“曉雨怎麼會在這?”我和梁憋五耳語。
梁憋五低聲道:“這不是王曉雨。
是她的地魂兒。
”
我大吃一驚,這是她的魂兒?那眼前這七八個陡然出現的人,都是邢紅收來的魂兒?我和梁憋五一說,梁憋五陰着臉點點頭:“恐怕就是這樣的。
”
我問他柚子葉是怎麼回事?梁憋五說:“柚子葉是辟邪之物,用它的汁液擦眼能見陰魂惡鬼。
你仔細看看邢紅,看她有什麼古怪。
”
我趴在櫃門縫隙上,使勁往外瞅。
隻見在邢紅身後,緊緊依附着一個巨大的黑影。
這黑影呈人形,又瘦又高,就像是把邢紅整個抱在懷裡。
邢紅之所以能懸浮空中,就因為身後有這麼個依托的存在。
她的雙腳完全墊在這個黑影的腳面上,她向前飄動,也是這個黑影在抱着她走。
據我觀察,這麼說吧,現在的邢紅完全就是個傀儡,人皮布偶。
她的一舉一動全是靠後面那團黑影指揮。
這難道就是鬼上身?我看的目不轉睛,邢紅慢慢飄到佛龛前,俯下身子不知幹什麼,不多時,手裡托了一樣很大的東西出來,像是盤子。
她抱着這玩意來到空地上,慢慢懸坐在空中。
我這才看清,那東西還真是一個巨大的木盤,裡面鋪着厚厚一層白沙。
我低聲問梁憋五這是什麼,梁憋五道:“這是沙盤,起乩用的。
哦,我明白了,邢紅請鬼上身,原來是為了起乩。
”
這時,周圍那些渾渾噩噩的魂兒都走了過來,圍坐在這個大沙盤的四周,其中就包括王曉雨。
在沙盤上放着一個精巧的小香爐,裡面插着三根香。
邢紅在身後那團鬼影的帶動下,拔下三根長香,也不知怎麼這三根香忽然就燃起來。
她把長香貼在自己額前,念念有詞,青煙渺渺,如雲霧翻卷。
此時屋子裡寂靜無聲,氣氛又凝重又怪異。
念罷,邢紅從懷裡摸出一張照片,然後把三根香放在照片後面,她舉着照片,聚精會神地看着。
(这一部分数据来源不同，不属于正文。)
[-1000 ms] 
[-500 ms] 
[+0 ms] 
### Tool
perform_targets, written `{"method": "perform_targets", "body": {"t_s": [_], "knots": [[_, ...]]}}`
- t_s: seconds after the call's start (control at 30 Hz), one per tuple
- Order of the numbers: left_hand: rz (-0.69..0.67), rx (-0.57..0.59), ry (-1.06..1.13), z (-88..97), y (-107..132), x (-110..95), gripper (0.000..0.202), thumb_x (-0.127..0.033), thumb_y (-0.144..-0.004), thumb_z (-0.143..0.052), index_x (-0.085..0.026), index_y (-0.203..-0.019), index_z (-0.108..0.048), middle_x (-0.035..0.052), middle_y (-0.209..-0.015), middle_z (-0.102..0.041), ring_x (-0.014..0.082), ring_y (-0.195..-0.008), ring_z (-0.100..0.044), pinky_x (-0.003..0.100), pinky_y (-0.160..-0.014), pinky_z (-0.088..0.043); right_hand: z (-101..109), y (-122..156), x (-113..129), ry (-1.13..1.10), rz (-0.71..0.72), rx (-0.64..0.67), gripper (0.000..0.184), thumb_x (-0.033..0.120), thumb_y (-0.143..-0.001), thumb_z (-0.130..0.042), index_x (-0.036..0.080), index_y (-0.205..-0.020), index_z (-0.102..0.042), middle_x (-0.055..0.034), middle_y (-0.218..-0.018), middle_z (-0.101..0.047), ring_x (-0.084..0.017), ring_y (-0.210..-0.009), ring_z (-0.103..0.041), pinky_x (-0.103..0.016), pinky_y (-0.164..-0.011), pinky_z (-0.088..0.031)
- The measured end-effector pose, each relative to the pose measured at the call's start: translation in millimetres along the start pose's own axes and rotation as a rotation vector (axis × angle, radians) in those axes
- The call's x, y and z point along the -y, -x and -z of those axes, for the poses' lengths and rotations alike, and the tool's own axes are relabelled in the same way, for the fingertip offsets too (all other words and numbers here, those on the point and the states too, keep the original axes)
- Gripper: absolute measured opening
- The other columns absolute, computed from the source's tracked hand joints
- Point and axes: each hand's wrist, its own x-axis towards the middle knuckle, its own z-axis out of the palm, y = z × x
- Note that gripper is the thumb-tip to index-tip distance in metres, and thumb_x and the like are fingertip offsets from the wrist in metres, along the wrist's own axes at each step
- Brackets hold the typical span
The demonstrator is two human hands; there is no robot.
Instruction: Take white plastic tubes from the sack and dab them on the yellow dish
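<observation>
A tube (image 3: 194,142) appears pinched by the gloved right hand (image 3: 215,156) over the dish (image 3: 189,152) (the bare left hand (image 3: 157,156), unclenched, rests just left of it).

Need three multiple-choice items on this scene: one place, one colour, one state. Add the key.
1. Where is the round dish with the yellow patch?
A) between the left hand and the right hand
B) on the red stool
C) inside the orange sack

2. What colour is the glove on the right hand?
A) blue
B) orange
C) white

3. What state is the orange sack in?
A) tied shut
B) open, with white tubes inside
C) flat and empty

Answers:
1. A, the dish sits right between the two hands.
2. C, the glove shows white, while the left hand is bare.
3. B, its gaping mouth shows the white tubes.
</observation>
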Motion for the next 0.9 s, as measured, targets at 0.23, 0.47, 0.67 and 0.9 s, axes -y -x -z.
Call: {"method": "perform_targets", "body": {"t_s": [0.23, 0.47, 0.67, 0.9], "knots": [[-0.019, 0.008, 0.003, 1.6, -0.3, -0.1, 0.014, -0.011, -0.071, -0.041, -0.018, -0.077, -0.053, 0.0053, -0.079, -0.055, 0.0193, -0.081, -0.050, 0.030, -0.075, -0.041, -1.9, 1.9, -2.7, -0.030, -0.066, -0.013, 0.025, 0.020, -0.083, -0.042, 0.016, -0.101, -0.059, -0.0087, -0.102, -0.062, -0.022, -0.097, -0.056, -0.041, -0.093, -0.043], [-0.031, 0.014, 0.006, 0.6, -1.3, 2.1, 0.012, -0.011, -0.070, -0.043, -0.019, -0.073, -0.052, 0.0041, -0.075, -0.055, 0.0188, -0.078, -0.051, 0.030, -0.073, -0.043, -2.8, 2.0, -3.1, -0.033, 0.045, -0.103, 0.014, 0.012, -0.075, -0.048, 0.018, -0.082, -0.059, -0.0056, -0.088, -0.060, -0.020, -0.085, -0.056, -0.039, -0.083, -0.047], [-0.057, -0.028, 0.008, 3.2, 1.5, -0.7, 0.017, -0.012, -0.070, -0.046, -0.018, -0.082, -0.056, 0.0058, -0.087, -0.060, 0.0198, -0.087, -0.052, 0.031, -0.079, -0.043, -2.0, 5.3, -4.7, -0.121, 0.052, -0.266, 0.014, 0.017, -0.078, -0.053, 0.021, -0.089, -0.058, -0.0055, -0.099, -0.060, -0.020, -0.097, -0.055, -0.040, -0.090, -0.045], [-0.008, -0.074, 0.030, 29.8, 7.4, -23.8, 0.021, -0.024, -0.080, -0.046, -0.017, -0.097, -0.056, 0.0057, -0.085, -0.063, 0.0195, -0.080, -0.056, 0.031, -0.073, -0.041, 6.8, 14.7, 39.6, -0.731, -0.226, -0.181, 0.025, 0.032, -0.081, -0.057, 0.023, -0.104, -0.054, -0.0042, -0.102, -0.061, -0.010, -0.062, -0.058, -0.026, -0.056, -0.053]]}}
也不知是不是我的錯覺,我感覺盯着照片看的并不是邢紅,而是她後面那團鬼影。
她看了很長時間,然後把照片插在沙盤一角。
她拿起三根香,倒轉香頭,直直把香插在沙盤裡。
我眼睜睜看到,那團黑影握住邢紅的手,開始控制那三根香在沙盤裡行走,慢慢劃出道道軌迹。